The governments solution at the time was the announcement that they would
commit to sending 22 modular homes up to the reserve as quickly as they could be built and road conditions would allow. The band committed itself to the responsibility of preparing the lots so that when the homes arrived they could be dropped in place and residents could move in as quickly as possible. A joint effort that would ensure that results were achieved as quickly as possible.

Well the good news as of this week is that the homes building is progressing at a rapid pace, with a good portion of them completed and ready for transport. The bad news is .......

The lots are not ready, in fact virtually nothing has been done towards preparing them.  Rather than my going into great detail here is a video clip from Global News that addresses the problem.

Folks, what is amazing about this is that we are discussing a community of 2100 people with an unemployment rate of 90%! Now assuming that half of the total population is "capable" of working (allowing for the young, old, and disabled) and only 10% of that group are employed that leaves us with a potential idle work force of approximately 500 individuals or so to prepare the foundations. Or in simple math about 22 individuals to prepare each foundation. Yet by the time that the bulk of the modular homes have been built and are ready to transport only a few cinder blocks have been laid and a bit of snow cleared for foundations.

Maybe I misunderstand the situation but as I recall it was only 3 months ago that our government was being accused of inaction and dragging their feet on this "crisis" by the tribal leaders of Attawapiskat First Nation. Are these not the same individuals that should have organized the required labour to get the foundations ready for the modular homes. Instead, now the homes have to go into storage as they are completed because there is no where to set them up. I imagine that as always the government will be laid to blame for this. After all what were they thinking , asking these poor unfortunate souls to take an interest and invest some sweat in their own well being?

Often the First Nations will refer to their proud history and how so much of that was taken away from them when the first settlers landed in North America. Funny thing though, those first settlers certainly knew how to bring a community together to "raise a barn" in short order to help each other. Maybe our aboriginal friends in Attawapiskat should take a lesson from that part of Canadian history.
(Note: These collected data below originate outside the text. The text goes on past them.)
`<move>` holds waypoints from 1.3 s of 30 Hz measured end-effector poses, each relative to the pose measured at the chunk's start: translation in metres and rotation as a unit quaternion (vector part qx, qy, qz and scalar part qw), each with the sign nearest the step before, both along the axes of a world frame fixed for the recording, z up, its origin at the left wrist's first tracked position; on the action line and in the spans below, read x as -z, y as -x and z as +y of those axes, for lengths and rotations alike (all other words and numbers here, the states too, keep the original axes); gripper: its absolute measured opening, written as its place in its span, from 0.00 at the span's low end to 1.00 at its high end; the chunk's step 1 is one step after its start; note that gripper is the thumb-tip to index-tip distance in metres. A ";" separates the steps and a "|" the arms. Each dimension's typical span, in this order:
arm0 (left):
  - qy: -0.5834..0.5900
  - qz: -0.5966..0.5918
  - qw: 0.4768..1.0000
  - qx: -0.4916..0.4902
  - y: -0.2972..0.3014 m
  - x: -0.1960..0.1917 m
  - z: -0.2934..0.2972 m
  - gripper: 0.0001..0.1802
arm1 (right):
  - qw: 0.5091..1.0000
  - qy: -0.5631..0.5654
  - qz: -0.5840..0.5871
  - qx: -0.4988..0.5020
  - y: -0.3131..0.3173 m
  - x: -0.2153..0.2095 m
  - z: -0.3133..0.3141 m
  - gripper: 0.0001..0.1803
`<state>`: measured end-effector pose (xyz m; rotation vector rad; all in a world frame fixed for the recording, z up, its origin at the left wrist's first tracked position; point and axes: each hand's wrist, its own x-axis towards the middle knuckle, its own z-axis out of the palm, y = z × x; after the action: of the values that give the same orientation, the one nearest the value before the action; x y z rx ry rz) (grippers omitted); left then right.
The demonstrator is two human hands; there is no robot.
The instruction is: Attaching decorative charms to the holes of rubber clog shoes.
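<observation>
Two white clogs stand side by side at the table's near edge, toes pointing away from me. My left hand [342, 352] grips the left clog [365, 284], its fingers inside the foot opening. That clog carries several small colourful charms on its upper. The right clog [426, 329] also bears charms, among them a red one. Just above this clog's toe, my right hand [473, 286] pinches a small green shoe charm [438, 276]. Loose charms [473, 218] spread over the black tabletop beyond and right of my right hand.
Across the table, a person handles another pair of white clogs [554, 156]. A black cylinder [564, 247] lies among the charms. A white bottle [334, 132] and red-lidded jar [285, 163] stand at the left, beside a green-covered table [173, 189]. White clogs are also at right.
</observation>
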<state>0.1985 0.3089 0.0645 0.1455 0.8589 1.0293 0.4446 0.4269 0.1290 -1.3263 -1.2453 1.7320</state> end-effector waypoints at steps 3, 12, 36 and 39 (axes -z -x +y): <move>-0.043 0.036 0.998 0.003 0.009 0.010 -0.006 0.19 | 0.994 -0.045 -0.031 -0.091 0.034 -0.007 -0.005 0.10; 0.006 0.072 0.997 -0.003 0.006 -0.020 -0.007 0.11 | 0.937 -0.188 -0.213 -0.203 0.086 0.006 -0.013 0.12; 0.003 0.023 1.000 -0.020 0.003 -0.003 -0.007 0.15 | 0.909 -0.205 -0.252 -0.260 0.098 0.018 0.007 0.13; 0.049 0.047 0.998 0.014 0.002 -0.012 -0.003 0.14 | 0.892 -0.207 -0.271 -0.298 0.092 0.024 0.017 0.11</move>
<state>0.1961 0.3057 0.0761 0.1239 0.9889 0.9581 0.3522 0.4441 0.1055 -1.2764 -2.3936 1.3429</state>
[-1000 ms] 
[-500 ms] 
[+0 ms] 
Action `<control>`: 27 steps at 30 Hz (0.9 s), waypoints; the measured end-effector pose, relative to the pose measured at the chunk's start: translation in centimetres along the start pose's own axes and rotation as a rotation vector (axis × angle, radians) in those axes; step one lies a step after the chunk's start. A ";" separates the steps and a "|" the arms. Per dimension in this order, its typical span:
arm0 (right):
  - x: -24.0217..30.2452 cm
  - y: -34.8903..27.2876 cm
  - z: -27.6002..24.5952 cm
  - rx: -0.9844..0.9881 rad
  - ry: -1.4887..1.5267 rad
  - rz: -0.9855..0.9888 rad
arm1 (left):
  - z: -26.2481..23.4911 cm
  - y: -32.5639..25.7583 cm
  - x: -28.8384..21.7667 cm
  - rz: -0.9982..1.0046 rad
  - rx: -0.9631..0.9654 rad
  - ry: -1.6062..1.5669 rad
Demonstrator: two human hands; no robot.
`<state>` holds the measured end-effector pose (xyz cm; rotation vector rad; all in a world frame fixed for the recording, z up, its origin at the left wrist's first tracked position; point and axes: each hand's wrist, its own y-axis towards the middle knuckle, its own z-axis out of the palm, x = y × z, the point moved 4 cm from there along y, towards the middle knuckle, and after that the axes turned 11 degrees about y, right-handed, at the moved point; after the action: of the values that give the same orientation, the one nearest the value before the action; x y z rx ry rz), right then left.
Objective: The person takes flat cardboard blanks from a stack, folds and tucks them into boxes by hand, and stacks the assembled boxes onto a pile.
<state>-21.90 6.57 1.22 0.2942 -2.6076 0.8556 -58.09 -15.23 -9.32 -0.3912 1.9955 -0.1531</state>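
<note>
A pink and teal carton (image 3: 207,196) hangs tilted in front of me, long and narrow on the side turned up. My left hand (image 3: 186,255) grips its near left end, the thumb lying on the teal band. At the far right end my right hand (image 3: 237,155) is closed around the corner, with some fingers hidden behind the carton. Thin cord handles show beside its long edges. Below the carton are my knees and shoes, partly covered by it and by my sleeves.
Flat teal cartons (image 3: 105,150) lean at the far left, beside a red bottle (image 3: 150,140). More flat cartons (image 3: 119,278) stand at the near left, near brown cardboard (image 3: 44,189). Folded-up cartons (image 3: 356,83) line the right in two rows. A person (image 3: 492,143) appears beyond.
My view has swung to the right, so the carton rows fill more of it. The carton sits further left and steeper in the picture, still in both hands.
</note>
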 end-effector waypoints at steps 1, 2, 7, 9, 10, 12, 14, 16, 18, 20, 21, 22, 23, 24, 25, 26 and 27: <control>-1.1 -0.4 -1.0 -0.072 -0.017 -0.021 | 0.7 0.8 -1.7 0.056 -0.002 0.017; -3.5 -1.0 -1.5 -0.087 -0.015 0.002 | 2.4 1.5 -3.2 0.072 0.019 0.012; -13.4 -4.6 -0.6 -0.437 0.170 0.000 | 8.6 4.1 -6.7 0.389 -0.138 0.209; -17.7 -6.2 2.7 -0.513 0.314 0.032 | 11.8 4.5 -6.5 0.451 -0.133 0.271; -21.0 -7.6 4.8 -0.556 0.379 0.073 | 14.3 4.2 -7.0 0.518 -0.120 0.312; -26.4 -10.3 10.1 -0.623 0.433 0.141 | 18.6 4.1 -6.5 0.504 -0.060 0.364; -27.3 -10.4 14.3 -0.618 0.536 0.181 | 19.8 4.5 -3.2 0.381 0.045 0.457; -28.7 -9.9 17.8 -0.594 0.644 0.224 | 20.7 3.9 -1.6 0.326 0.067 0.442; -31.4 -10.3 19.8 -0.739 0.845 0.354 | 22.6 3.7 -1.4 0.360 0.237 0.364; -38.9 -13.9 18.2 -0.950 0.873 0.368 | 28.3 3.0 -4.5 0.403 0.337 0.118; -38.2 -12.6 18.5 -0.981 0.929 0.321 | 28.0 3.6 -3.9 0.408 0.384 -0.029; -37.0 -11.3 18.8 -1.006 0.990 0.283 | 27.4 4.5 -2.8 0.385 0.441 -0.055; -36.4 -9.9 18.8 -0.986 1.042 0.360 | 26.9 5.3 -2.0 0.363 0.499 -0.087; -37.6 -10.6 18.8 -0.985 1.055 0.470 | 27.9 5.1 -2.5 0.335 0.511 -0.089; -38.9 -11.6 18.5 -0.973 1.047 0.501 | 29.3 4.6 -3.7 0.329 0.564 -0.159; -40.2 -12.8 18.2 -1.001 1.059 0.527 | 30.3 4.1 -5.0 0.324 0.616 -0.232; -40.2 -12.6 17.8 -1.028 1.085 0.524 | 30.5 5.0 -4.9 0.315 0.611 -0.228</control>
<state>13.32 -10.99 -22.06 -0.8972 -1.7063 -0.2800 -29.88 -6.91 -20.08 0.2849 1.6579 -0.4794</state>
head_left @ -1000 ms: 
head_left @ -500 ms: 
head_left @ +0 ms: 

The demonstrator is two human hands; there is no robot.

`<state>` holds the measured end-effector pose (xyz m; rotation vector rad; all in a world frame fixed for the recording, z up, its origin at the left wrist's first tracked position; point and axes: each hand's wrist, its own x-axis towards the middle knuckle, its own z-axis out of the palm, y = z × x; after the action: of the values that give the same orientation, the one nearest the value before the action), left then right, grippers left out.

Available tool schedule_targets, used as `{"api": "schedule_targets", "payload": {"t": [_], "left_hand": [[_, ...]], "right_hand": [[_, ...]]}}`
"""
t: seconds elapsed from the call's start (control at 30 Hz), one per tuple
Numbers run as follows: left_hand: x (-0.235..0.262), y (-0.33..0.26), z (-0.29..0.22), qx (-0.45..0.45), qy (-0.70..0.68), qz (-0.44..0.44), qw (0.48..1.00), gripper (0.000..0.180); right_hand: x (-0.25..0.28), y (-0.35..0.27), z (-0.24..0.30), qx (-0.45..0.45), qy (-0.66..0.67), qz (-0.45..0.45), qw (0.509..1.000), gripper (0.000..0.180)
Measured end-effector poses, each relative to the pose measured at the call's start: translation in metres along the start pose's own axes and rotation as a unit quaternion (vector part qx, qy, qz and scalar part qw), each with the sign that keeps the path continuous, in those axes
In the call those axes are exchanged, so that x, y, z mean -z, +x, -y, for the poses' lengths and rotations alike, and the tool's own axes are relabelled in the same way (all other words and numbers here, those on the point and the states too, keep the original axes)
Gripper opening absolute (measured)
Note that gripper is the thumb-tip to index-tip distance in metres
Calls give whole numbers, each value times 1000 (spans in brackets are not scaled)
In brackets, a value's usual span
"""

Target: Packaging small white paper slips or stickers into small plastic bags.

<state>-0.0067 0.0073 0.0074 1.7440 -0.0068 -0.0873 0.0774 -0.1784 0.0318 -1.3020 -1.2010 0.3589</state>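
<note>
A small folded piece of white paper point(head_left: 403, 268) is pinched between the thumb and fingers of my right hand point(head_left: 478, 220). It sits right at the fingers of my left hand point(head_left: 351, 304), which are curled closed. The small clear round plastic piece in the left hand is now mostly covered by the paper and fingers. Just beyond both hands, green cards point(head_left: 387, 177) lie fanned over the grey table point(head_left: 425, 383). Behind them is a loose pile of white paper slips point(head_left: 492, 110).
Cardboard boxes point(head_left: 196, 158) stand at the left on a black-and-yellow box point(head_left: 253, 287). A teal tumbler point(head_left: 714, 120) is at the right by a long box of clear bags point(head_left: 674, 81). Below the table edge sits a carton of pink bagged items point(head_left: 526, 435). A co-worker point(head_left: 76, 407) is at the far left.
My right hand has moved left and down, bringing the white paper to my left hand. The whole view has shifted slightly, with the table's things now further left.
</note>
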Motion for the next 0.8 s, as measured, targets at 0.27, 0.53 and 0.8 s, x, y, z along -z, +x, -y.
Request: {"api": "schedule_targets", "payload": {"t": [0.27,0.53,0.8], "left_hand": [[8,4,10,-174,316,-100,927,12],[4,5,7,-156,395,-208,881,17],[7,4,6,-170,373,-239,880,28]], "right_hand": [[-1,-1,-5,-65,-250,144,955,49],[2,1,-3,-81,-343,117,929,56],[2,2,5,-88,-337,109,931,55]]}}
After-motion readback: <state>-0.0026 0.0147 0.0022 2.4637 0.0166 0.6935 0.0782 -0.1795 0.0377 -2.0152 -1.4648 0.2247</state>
On a last note, it appears that there may be some hope on the horizon to solving this mess. On Friday,  the Liberal critic for Aboriginal Affairs Dr. Carolyn Bennett. introduced a motion in the House of Commons Committee on Aboriginal Affairs and Northern Development calling on the committee to travel to Attawapiskat in the coming weeks so that they can examine whether the federal government’s response to the challenges confronting this First Nations’ community is producing results or instead hindering progress. Now, my response to this is that the Liberals would probably do more good by taking their shovels and work boots and actually laying some foundations if they truly want to speed up progress, as it appears the only way the work will get done is by the intervention (once again) of an outside party.